Murmure's routes (/, /ws, etc.) are all at the root. The reverse proxy must strip the /{machine-id}/ prefix before forwarding the request, otherwise Murmure returns a 404. WebSocket upgrade headers must also be forwarded.

Example Nginx configuration:

server {
    listen 443 ssl;
    server_name mic.example.com;
    # Valid TLS certificate here (e.g. Let's Encrypt via Certbot)
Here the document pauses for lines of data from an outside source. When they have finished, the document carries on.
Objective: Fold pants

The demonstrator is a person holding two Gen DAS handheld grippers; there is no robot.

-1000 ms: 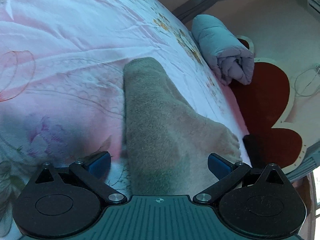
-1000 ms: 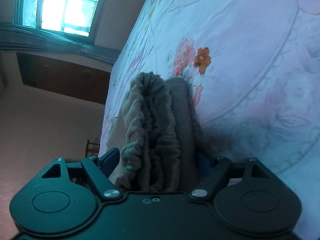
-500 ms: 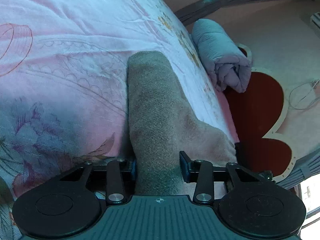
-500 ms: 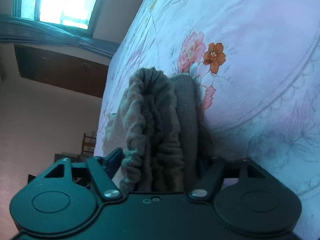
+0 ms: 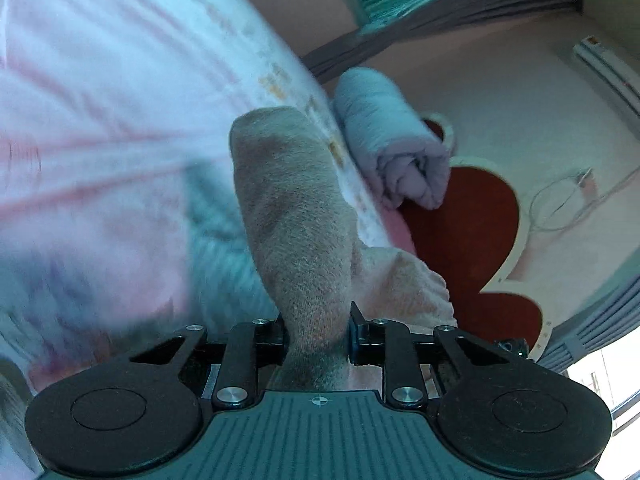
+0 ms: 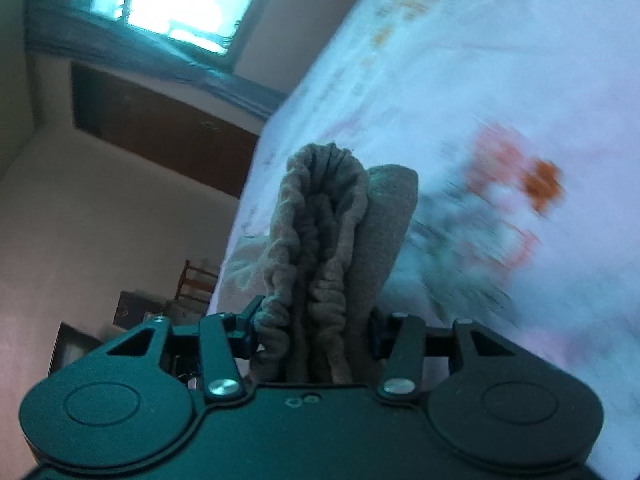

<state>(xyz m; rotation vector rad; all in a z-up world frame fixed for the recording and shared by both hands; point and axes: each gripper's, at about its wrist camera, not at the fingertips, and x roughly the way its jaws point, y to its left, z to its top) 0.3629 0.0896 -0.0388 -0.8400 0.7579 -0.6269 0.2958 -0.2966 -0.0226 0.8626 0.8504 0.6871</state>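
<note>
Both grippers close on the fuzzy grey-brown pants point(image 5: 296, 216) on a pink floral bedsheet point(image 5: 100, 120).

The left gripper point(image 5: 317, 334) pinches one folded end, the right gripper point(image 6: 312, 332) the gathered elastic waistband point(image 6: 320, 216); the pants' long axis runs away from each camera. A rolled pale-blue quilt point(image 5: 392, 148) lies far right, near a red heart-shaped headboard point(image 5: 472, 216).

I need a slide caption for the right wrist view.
Right gripper closing on the gathered waistband of grey-brown pants above a floral bedsheet.
</note>
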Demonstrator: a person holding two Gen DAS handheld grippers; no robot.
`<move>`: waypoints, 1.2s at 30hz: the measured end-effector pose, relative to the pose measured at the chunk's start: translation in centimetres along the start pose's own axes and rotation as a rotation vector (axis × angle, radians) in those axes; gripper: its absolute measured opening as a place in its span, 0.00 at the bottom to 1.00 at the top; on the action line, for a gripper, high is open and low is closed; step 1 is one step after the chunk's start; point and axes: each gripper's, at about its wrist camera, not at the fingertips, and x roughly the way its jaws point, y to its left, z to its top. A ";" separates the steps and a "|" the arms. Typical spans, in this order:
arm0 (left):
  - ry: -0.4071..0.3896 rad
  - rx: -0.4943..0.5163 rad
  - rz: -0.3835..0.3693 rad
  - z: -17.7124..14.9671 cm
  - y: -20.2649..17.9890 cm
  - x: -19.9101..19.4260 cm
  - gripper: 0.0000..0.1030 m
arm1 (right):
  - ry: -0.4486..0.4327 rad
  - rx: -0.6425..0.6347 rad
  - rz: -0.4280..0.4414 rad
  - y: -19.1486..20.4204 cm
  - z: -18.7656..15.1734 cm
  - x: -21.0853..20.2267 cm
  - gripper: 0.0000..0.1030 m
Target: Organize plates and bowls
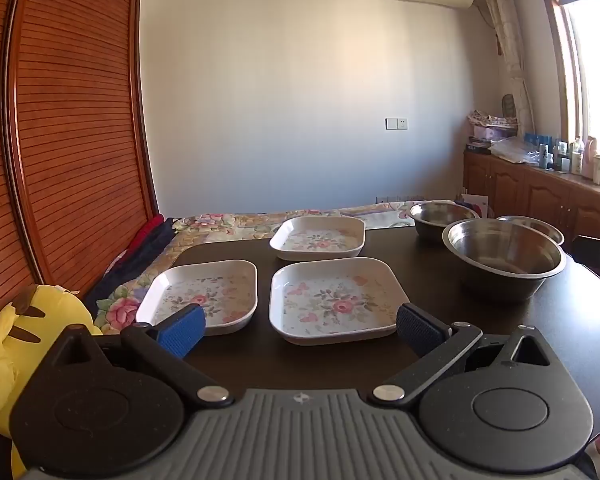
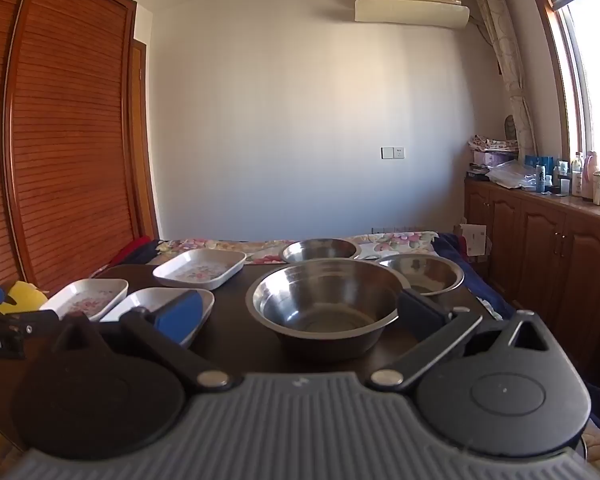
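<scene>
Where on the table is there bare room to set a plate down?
Bare dark table lies along the near edge, before the near right plate, and between that plate and the big bowl. The three bowls at the far right are crowded.

On the table (image 1: pixel 540 344) three plates sit toward the left edge: the near-left plate (image 1: pixel 204 294) and near-centre plate (image 1: pixel 334 300) side by side, the far plate (image 1: pixel 318 237) behind them. Toward the right edge stand three bowls: the near bowl (image 1: pixel 504 258) in front, the far-left bowl (image 1: pixel 440 216) and far-right bowl (image 1: pixel 534 227) behind it by the far edge.
</scene>
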 end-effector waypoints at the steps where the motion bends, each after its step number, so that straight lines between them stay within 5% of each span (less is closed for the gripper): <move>1: 0.000 0.000 0.000 0.0 0.0 0.0 1.00 | 0.001 -0.001 0.000 0.0 0.0 0.0 1.00; 36: 0.003 0.002 -0.001 0.0 -0.3 0.1 1.00 | 0.002 0.006 -0.004 -0.7 0.0 0.1 1.00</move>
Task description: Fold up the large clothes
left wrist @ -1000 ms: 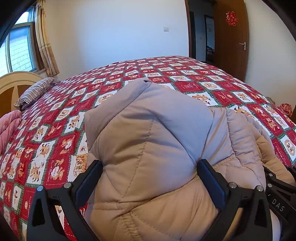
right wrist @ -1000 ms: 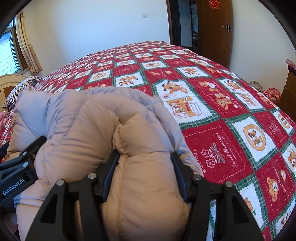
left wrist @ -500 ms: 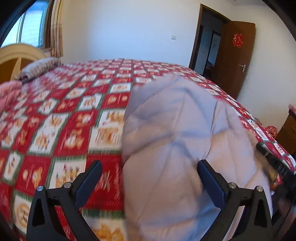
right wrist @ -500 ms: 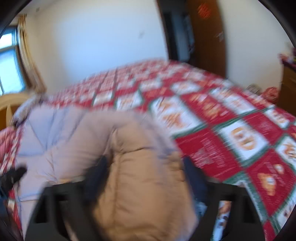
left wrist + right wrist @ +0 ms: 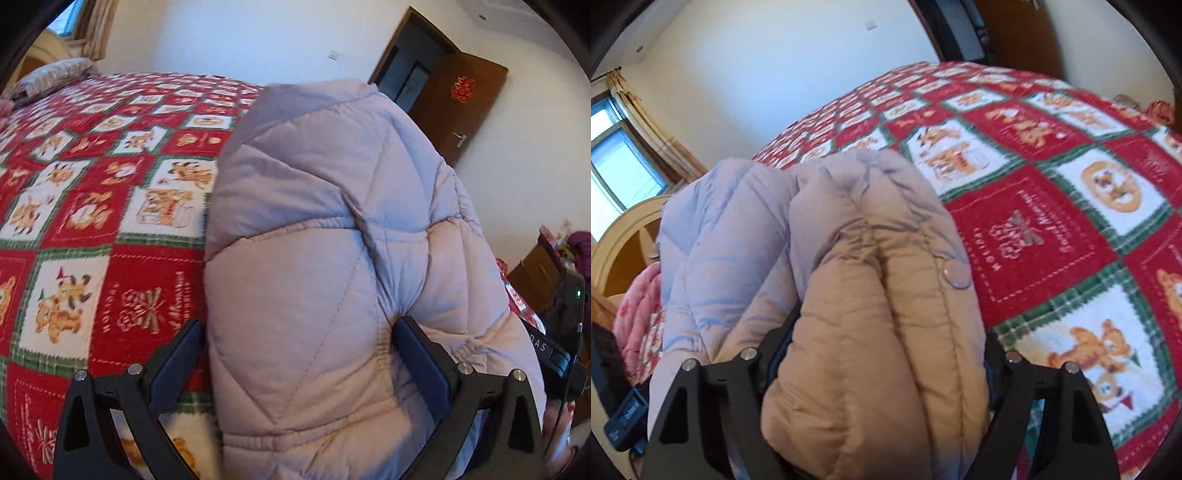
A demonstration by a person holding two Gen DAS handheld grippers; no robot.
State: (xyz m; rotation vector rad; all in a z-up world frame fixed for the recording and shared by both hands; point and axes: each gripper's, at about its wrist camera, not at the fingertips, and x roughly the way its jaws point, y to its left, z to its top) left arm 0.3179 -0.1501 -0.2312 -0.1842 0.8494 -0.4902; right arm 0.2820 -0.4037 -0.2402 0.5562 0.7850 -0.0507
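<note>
White walls and a brown door (image 5: 458, 110) stand behind a bed covered with a red patchwork quilt (image 5: 92, 192). On the quilt lies a puffy beige jacket (image 5: 332, 258), bunched up. The left tool (image 5: 295, 362) has the jacket between its fingers: the right finger presses into the padding, the left finger (image 5: 173, 369) stands just beside it, so a firm clamp cannot be told. The right tool (image 5: 882, 369) has a thick fold between its jaws, which are closing. One snap button (image 5: 955, 275) shows. Letters "DAS" are readable on the right tool's body in the left view. Compared with one second ago, the jacket sits more to the right in the left view, and more quilt is seen.
</note>
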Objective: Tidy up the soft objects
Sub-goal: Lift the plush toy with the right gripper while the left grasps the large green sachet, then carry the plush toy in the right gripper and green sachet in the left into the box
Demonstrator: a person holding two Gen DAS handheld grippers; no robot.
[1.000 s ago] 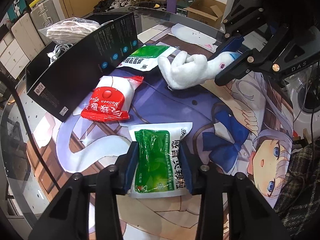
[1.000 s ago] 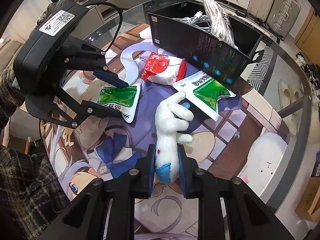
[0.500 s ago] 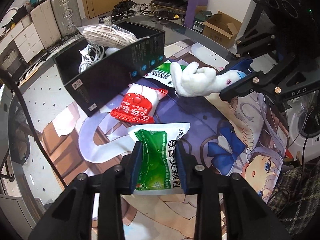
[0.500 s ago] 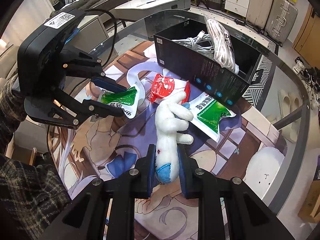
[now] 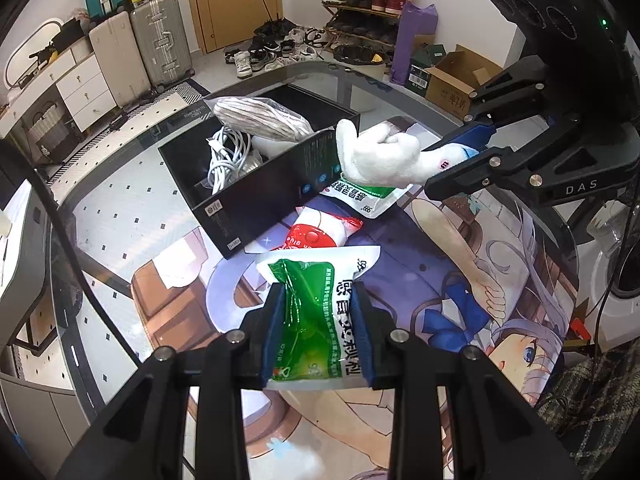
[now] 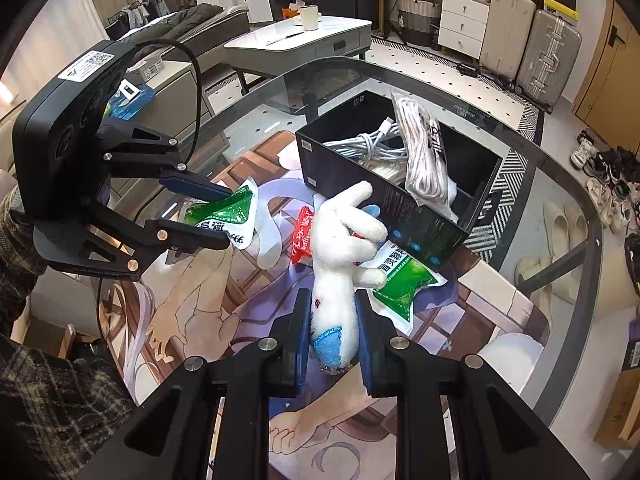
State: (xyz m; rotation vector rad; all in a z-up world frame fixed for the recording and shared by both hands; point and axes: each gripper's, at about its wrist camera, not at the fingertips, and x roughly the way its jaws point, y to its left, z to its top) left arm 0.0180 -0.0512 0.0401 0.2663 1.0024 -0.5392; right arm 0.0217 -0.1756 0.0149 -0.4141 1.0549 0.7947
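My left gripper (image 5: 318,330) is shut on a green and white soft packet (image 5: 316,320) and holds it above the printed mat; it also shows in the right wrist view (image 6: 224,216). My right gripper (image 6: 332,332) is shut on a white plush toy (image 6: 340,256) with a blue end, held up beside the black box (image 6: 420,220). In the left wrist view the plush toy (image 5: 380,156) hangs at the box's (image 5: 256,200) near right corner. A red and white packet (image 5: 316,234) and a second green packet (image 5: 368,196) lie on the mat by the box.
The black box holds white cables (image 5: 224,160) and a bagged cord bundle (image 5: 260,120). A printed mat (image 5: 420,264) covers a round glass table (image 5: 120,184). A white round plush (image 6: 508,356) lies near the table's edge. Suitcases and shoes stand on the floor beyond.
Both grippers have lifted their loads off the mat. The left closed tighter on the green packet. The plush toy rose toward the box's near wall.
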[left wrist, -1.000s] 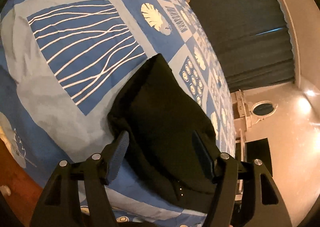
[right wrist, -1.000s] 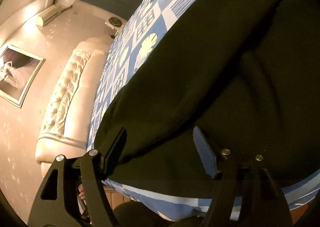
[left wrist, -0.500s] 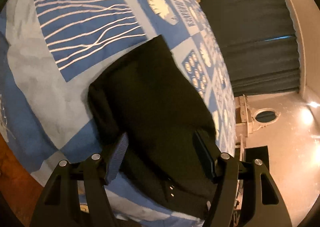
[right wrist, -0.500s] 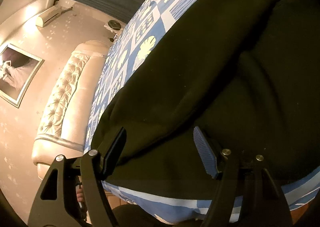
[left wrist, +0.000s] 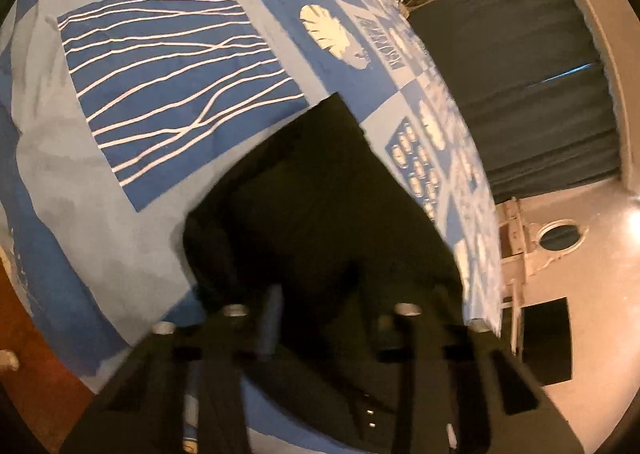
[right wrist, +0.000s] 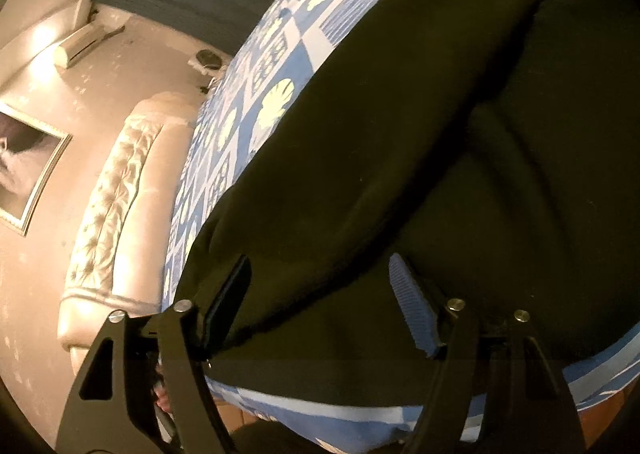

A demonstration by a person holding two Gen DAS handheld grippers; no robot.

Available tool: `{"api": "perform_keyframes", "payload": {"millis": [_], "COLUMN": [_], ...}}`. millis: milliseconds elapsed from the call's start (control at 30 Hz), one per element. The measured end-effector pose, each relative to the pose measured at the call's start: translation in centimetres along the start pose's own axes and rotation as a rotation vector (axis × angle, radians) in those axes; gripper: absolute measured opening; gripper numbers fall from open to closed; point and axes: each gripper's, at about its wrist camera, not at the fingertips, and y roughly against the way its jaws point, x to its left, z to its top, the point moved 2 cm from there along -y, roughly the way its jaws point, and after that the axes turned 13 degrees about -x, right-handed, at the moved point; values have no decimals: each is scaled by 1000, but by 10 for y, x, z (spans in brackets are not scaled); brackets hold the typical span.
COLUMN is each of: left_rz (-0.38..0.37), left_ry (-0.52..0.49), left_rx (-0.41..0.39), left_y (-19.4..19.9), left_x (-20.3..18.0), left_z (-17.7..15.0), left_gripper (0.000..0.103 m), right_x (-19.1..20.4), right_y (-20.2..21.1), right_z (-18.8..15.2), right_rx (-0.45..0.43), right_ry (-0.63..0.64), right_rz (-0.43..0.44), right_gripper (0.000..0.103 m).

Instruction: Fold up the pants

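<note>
Black pants (left wrist: pixel 320 194) lie folded on a bed with a blue and white patterned cover (left wrist: pixel 160 74). My left gripper (left wrist: pixel 316 318) is low over their near end, blurred, its jaws closing with a raised ridge of the black cloth pinched between them. In the right wrist view the pants (right wrist: pixel 400 134) fill most of the picture, one layer lying over another. My right gripper (right wrist: pixel 320 302) straddles the edge of the upper layer near the bed's edge. Its jaws are opening, and the pads stand clear of the cloth between them.
A dark curtain (left wrist: pixel 520 74) hangs beyond the bed, with white furniture and an oval mirror (left wrist: pixel 556 238) beside it. A tufted headboard (right wrist: pixel 108 194), a framed picture (right wrist: pixel 28 158) and a wall air conditioner (right wrist: pixel 84 46) are on the other side. Wooden floor (left wrist: pixel 40 374) lies below the bed's edge.
The left jaws have drawn much closer together onto the black cloth, and that view has blurred. The right jaws have spread a little wider; the right gripper has stayed in place.
</note>
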Motion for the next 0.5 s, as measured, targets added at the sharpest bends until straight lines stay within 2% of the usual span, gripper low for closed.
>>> {"api": "perform_keyframes", "payload": {"millis": [100, 233, 400, 500], "left_rz": [-9, -12, -23, -24], "left_ry": [95, 104, 134, 127], "left_rx": [8, 12, 16, 20], "left_y": [-2, -1, -1, 1], "left_x": [17, 20, 25, 29], "left_z": [0, 1, 2, 0], "left_gripper": [23, 23, 22, 22], "right_x": [2, -2, -16, -21], "right_y": [-7, -10, -2, -7], "right_z": [3, 5, 3, 6], "right_rx": [-28, -77, -123, -118], "right_ry": [-16, -56, -122, -132], "right_rz": [-28, -53, -59, -56], "right_gripper": [80, 77, 53, 49]}}
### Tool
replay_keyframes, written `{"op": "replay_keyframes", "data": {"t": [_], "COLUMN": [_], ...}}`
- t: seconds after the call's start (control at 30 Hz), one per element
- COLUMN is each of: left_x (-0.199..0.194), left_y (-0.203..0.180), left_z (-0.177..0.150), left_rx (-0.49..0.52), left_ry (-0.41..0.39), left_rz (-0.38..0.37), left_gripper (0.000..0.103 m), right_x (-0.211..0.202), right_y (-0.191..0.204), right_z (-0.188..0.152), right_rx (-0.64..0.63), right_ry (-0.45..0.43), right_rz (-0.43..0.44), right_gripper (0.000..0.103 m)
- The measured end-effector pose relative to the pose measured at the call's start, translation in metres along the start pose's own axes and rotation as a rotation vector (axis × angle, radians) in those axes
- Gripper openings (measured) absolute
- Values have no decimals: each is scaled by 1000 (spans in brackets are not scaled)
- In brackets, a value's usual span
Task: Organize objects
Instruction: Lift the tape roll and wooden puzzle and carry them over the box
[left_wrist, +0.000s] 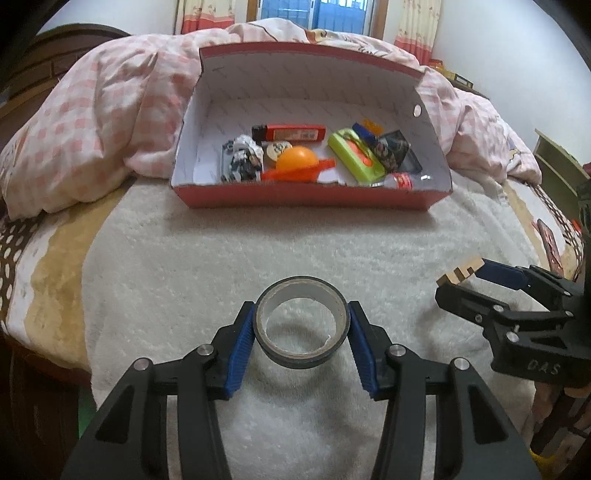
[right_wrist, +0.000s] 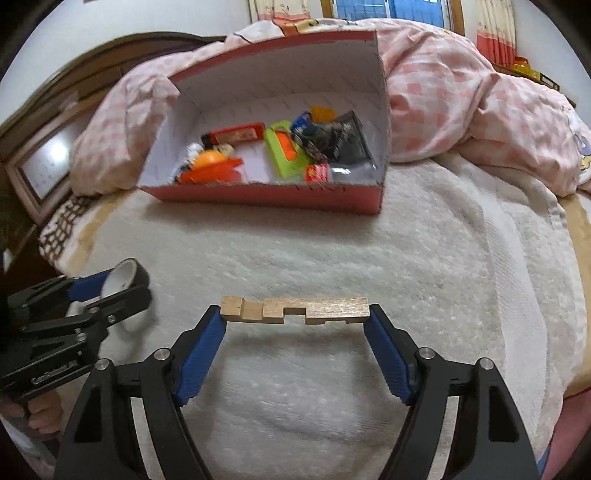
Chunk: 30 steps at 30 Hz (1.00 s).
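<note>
- Left wrist view: rides on the left gripper (left_wrist: 301, 325), angled down along its fingers, close above the white blanket (left_wrist: 207, 266) — facing the red box (left_wrist: 303, 197) squarely.
- Right wrist view: rides on the right gripper (right_wrist: 295, 314), same downward tilt, seeing the box from its right.
- Shared: box, blanket, pink quilt (left_wrist: 110, 110), window — and each catches the other gripper at its edge.

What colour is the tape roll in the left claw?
Dark grey outside, pale inside: tape roll, clearest in the left wrist view.
</note>
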<state>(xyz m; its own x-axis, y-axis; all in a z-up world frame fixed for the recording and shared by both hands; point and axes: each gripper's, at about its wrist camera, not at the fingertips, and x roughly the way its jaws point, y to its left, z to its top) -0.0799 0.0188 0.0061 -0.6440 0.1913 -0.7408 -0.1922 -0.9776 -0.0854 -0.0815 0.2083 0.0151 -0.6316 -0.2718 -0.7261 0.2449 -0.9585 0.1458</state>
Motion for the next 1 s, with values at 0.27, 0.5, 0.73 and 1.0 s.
{"op": "replay_keyframes", "data": {"t": [0.27, 0.5, 0.73, 1.0], "left_x": [-6, -4, 9, 31], "left_y": [2, 3, 9, 14], "left_z": [27, 64, 103, 138], "left_rx": [5, 24, 5, -11], "left_ry": [-46, -102, -131, -137], "left_rz": [-1, 25, 31, 36], "left_gripper": [49, 49, 49, 49], "right_x": [-13, -10, 0, 18], "right_y": [14, 20, 23, 16], "right_z": [20, 47, 74, 107], "right_rx": [-42, -89, -139, -169], "right_ry": [-56, -82, -108, -129], "right_rz": [57, 78, 59, 26], "right_gripper": [78, 78, 78, 78]}}
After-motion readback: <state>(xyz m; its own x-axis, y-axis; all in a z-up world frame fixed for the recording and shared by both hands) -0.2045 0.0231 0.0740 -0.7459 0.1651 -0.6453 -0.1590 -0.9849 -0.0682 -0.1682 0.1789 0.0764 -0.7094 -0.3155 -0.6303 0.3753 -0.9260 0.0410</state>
    location ~ ^/(?<machine>[^/?]+)(?<rest>/.*)?$ {
        proxy_pass https://$machine.internal.example.com:4801$rest;
        proxy_ssl_verify off;            # Murmure uses a self-signed certificate internally
        proxy_http_version 1.1;
        proxy_set_header Upgrade $http_upgrade;
        proxy_set_header Connection "upgrade";
        proxy_set_header Host $host;
    }
}

The regex captures the machine ID from the path, resolves it to the corresponding workstation via internal DNS (cabinet-1.internal.example.com), strips the prefix by passing only $rest to proxy_pass, and forwards WebSocket upgrade headers.

Note

Because the reverse proxy presents its own valid certificate (e.g. Let's Encrypt), the phone browser shows no certificate warning — unlike Option 2.

Token Expiration

In Advanced Settings, you can set a Token expiration (in hours). When set, paired devices are automatically revoked after the specified duration. Set to 0 for no expiration (default).

This is useful in shared environments (hospitals, shared workstations) where sessions should be time-limited.